In Fletcher, the petitioner and the respondents were guarantors on a promissory note and entered a guaranty agreement with a bank. 616 So.2d at 1201. The petitioner and respondents were jointly and severally liable under the agreement. Id. The parties defaulted on the loan, and the bank sued the guarantors. Id. The bank secured a judgment against all solvent guarantors, but the bank's judgment went unsatisfied. Id. at 1201-02. In a post-judgment agreement, the petitioner agreed to pay the bank $220,000 in exchange for the bank releasing its claims against the petitioner. Id. at 1202. "The respondents [also] paid [the bank] $50,000 and each entered into separate release and settlement agreements with [the bank]." Id. The petitioner then filed an equitable contribution claim against the solvent guarantors and demanded a jury trial. Id. Pursuant to the respondents' motion, the trial court struck the petitioner's demand for a jury trial. Id. The petitioner filed a petition for writ of certiorari challenging the order. Id. at 1201. The appellate court granted the petition and quashed the trial court's order striking the petitioner's demand for a jury trial on his equitable contribution claim. Id. at 1202. It held that "[t]o the extent that petitioner seeks an aliquot share of contribution, the circuit court departed from the essential requirements of law in striking [the] petitioner's demand for jury trial." Id.

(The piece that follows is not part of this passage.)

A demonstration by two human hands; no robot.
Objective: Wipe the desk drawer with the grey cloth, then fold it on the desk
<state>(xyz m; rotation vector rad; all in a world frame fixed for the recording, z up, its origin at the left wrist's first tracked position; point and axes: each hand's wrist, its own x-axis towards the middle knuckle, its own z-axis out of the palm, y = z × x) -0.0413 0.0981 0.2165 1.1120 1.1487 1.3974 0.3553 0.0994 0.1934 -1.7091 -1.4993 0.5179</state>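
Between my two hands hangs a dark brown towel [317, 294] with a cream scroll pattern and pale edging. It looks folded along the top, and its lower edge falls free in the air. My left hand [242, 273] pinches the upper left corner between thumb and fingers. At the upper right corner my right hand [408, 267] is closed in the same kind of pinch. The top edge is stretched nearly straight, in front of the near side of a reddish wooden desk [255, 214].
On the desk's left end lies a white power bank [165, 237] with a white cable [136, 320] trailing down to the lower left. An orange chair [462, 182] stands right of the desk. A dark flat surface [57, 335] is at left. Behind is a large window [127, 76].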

In Desrosiers, four men entered a joint business venture. 660 So.2d at 397. Two of the men, the appellees, executed a promissory note to establish a line of credit at a bank. Id. All four men personally guaranteed the loan. Id. The two other men, the appellants, later withdrew from the business venture. Id. The appellants notified the bank, who had disbursed over $140,000 under the note, about their impending withdrawal. Id. The bank demanded the appellants pay the $140,000. Id. at 398. The appellants paid, the bank released them from their guaranties, and the appellants sought reimbursement from the appellees. Id. The court held that nothing in the agreement "overc[ame] the presumption that the four guarantors [were] equally liable for a proportion of [the] debt guaranteed." Id. at 399. And the court held that because the appellants "paid more than their share of the amount owed, [they were] entitled to contribution from" the appellees. Id.

Here, based on the undisputed facts before the trial court, Daher's settlement agreement with HCB did not sever his common obligation with the Shamiehs under any legal or equitable theory. Thus, because Daher's settlement agreement with HCB did not sever the common obligation, he was not entitled to summary judgment as a matter of law. And here, because the Shamiehs paid more than their pro rata share of the common obligation in their settlement agreement with HCB, they had a right to demand contribution from Daher. Meckler, 80 So.2d at 609; Desrosiers, 660 So.2d at 399.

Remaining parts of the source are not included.